England, try the hard way, rather than the two-day slogging and poor shot selections at Perth.
Former English legends are piling in, and rightly so, because they were dismissed as has-beens and irrelevant from a team who keep highlighting how respectful they are of the game and its history.
Botham and Vaughan banished them, and Boycott decided to go to print writing, ‘When you keep throwing away Test matches by doing the same stupid things, it's impossible to take you seriously. They never learn because they never listen’.
Upon hearing that, my Aussie mind went back and reflected on stories I heard on my first West Indies tour about Allan Border's heroic deeds against them… and they had an even more fearsome quartet than England last Friday.

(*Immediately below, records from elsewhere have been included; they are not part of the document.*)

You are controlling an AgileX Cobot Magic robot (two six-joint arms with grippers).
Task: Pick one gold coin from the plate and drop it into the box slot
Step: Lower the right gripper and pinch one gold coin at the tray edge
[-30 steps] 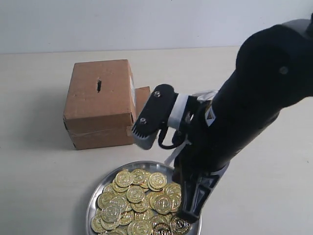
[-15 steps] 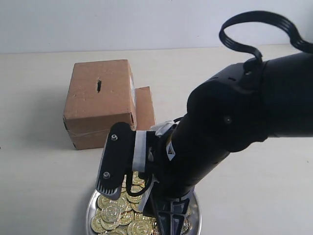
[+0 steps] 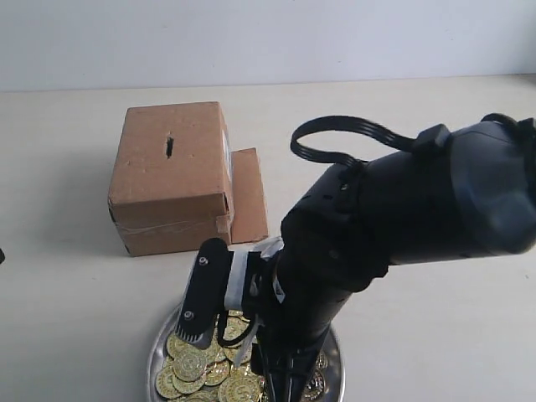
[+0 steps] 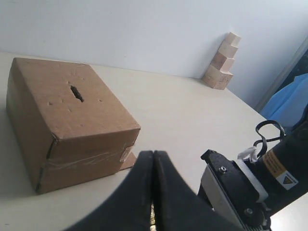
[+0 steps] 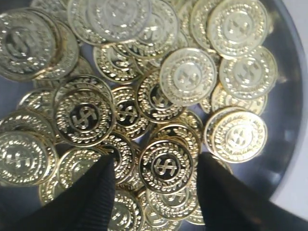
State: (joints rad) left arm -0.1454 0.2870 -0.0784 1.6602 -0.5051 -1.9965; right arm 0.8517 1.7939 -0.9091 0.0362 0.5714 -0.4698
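Observation:
The brown cardboard box [image 3: 172,172] stands at the back left, with its dark slot [image 3: 169,146] on top. In front of it the silver plate [image 3: 159,356] holds a pile of gold coins [image 3: 193,364], half hidden by my right arm. My right gripper [image 5: 158,162] is open and low over the pile. One gold coin [image 5: 167,166] lies flat between its fingers [image 5: 103,192]. In the left wrist view my left gripper [image 4: 154,155] is shut and empty, held off the near side of the box [image 4: 67,120] and its slot [image 4: 76,93].
A loose cardboard flap [image 3: 247,197] leans on the box's right side. Stacked wooden blocks [image 4: 222,62] stand by the far wall. A blue object [image 4: 293,96] shows at the table's far edge. My right arm's wrist housing [image 3: 209,293] hangs over the plate.
My right arm has swung left and dropped, bringing its gripper down into the coin pile. The box and plate have not moved.

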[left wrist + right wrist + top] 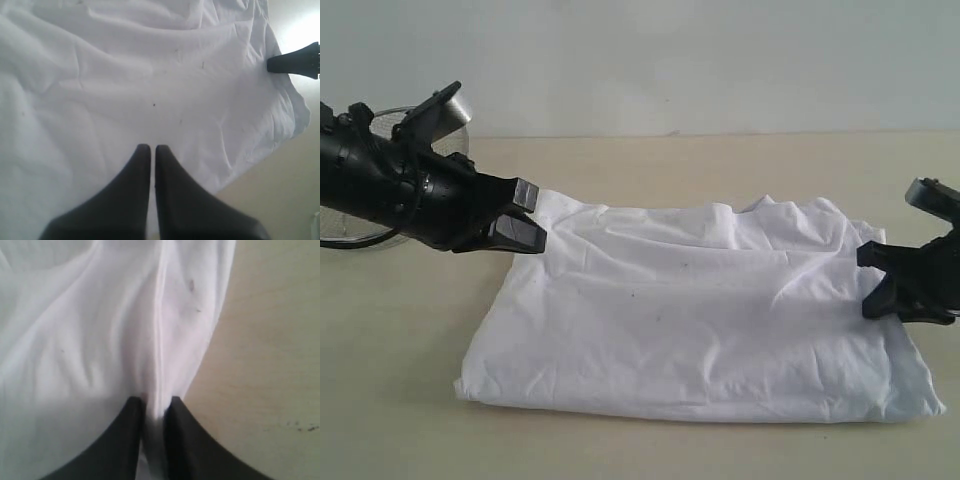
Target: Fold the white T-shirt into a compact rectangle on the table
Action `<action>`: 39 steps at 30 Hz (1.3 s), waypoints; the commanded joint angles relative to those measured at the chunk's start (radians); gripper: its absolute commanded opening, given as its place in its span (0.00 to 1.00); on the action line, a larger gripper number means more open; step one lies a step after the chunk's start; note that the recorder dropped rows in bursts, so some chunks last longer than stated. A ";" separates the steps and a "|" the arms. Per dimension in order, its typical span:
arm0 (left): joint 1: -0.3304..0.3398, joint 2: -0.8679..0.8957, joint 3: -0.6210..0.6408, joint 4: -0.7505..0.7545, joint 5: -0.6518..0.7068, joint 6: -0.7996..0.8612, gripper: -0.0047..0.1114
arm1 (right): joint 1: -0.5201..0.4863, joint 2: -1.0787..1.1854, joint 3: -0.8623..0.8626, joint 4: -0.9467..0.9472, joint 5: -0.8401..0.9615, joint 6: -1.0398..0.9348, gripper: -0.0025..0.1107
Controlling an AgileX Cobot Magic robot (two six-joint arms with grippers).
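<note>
Shirt position: the white T-shirt (700, 320) lies flat on the worktop (650, 160), plain side up, as a broad wrinkled slab. No red band shows in any view. Its long axis runs left to right in the exterior view, spanning the gap between the two arms.

Left fingers (520, 235): they sit at the shirt's far-left corner. The left wrist view shows them pressed together, with only a hairline between, over the cloth (150, 90). We cannot tell whether a thin layer is nipped between them or whether they merely rest on it.

Right fingers (880, 300): they sit at the opposite short end, on the right edge toward its far half. In the right wrist view they (125, 430) are nearly closed around a raised ridge of fabric (157, 340), which runs straight out from between them. We read this as a pinch on the shirt's edge.

Key relation: each arm holds station at one end of the long axis, and most of the cloth lies toward the near edge of the worktop from both. Neither arm is nearer to the shirt's middle; each serves only its own end.

Judgement: the next fold likely needs both ends to travel together across the short axis. An unconfirmed left pinch would let that corner lag behind.

Other: a wire bowl (385, 122) stands behind the left arm, apart from the shirt.
</note>
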 commanded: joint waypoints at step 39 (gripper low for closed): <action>-0.002 -0.009 0.004 -0.001 -0.036 0.023 0.08 | 0.290 -0.114 -0.098 0.236 0.127 -0.139 0.02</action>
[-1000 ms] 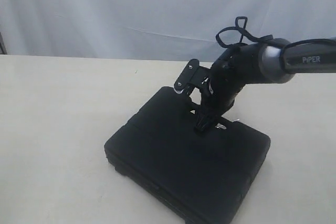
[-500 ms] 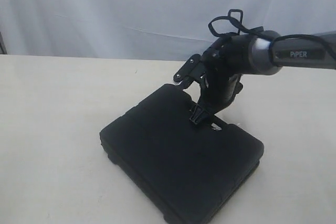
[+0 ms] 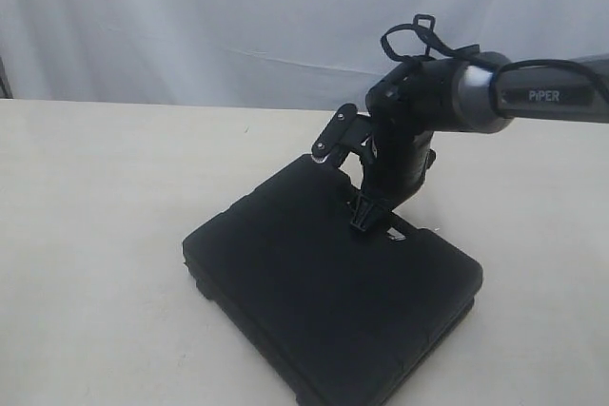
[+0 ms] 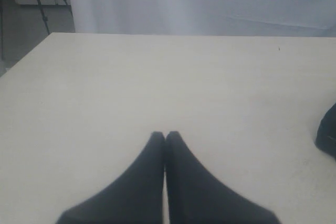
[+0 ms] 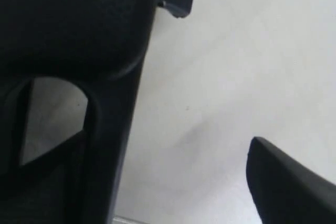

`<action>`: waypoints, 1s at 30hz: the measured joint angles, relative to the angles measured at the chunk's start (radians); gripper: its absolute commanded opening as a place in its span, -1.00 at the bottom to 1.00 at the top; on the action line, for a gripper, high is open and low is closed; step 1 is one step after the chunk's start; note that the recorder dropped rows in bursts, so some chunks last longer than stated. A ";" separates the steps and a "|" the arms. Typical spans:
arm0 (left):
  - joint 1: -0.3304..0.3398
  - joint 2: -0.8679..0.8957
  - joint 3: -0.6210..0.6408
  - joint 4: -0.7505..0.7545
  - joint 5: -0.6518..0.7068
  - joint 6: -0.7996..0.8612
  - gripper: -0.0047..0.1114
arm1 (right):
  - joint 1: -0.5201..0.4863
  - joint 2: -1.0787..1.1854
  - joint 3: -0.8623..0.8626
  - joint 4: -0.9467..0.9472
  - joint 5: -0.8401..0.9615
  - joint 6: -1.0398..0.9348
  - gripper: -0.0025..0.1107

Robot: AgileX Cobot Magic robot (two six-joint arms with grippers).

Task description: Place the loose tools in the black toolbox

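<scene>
The black toolbox (image 3: 324, 301) lies shut and flat on the worktop (image 3: 95, 187), its long axis running far-left to near-right; no loose tools show. The right end effector (image 3: 344, 185) hangs at the box's far handle edge, fingers apart and gripping nothing, so it is clearly the nearer. The left end effector (image 4: 165, 139), fingers pressed together, sits over bare worktop off to the box's side.

The toolbox (image 3: 324, 301) lies on the bench (image 3: 95, 197), toward its near edge and right of its middle. The right end effector (image 3: 350, 175) stands over the toolbox's far edge. The left end effector (image 4: 165, 140) hangs over the bench, apart from the toolbox.
</scene>
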 measured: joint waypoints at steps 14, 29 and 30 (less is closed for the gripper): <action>0.000 0.000 0.000 0.000 0.000 0.000 -0.92 | 0.007 -0.020 0.000 -0.058 0.001 0.052 0.34; 0.000 0.000 0.000 0.000 0.000 0.000 -0.92 | 0.007 -0.037 0.000 -0.132 0.014 0.109 0.80; 0.000 0.000 0.000 0.000 0.000 0.000 -0.92 | 0.007 -0.040 0.000 -0.136 0.014 0.113 0.80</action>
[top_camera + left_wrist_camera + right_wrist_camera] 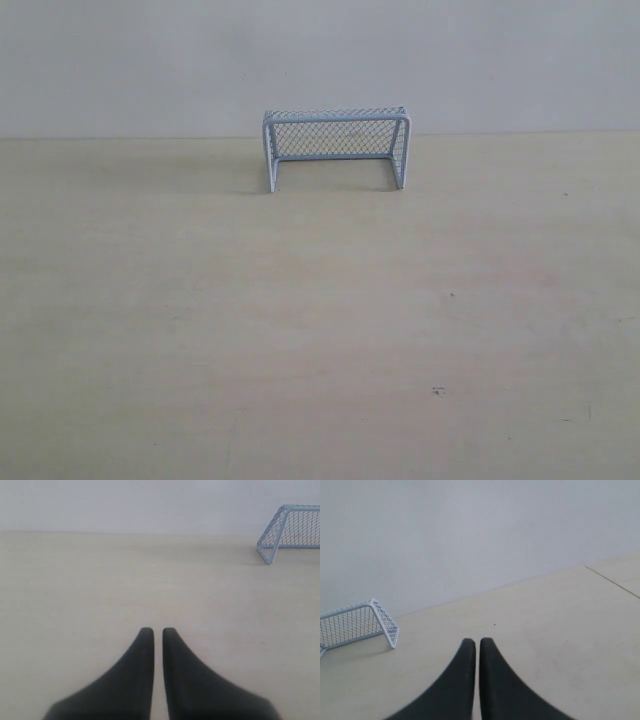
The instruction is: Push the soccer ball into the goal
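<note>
The goal [335,147], pale blue-grey with fine mesh, stands at the back of the pale wooden table near the wall, its mouth facing forward. It also shows at the edge of the left wrist view as goal [291,532] and in the right wrist view as goal [357,625]. The soccer ball is not in any view. My left gripper [154,630] is shut with nothing between its dark fingers, far from the goal. My right gripper [473,640] is also shut and empty, likewise well away from the goal. Neither gripper shows in the exterior view.
A plain white wall [320,60] rises right behind the goal. The table [320,330] is bare light wood with a few small dark specks [438,390]. A seam or edge line [612,582] crosses the surface in the right wrist view.
</note>
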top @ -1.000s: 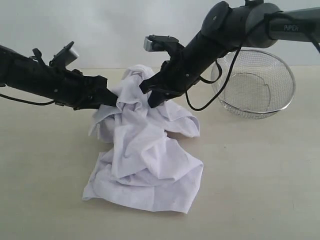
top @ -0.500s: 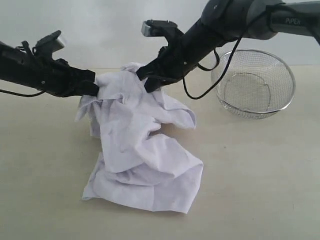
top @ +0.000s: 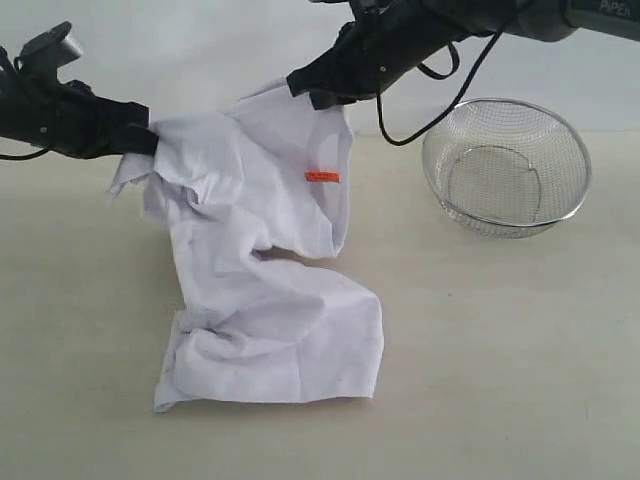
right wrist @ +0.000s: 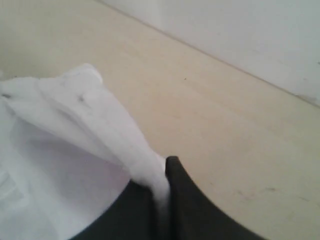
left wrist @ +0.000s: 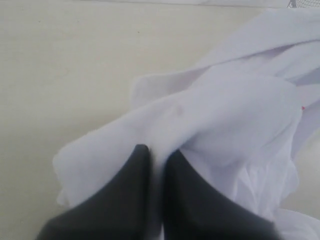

In Trinidad, Joel Garner captured 6/60 off 28 overs on an unsteady surface. But AB withstood 314 balls to be left stranded on 98…
314 balls… it was that hard, but he still scored 98 as the boys were bowled out on 255.
When the second innings arrived, AB entered at 3/15, with no chance of winning, let alone making the West Indians bat again.
But he got 100 not out from 269 balls. Even Terry Alderman, who didn’t like batting, got him there with 21 not out of 69 balls.
AB faced 583 balls across those two innings. It was an equally historic performance as that of Travis Head's beauty on Saturday.
583 balls is 179 more than England faced in total in Perth, and AB was able to save the match; they drew it from nowhere against the mighty West Indies.
Be aware, though, even if England don't listen or don't care for the game's history and the courageous feats of many, they'll automatically improve, because they now know the level.
Very few of the top six really had a go and played BazBall anyway.
They succumbed to a little extra pace in Perth, which they were warned about, meekly nicking to slip. So, they'll be better than that.
But resisting change assumes you have control over it, and these teams now have to take absolute control of their batting strategy.
Keep going and get better, or change and try some hard stuff mixed in… a little bit like the few hundred has-beens have done before for your country very proudly.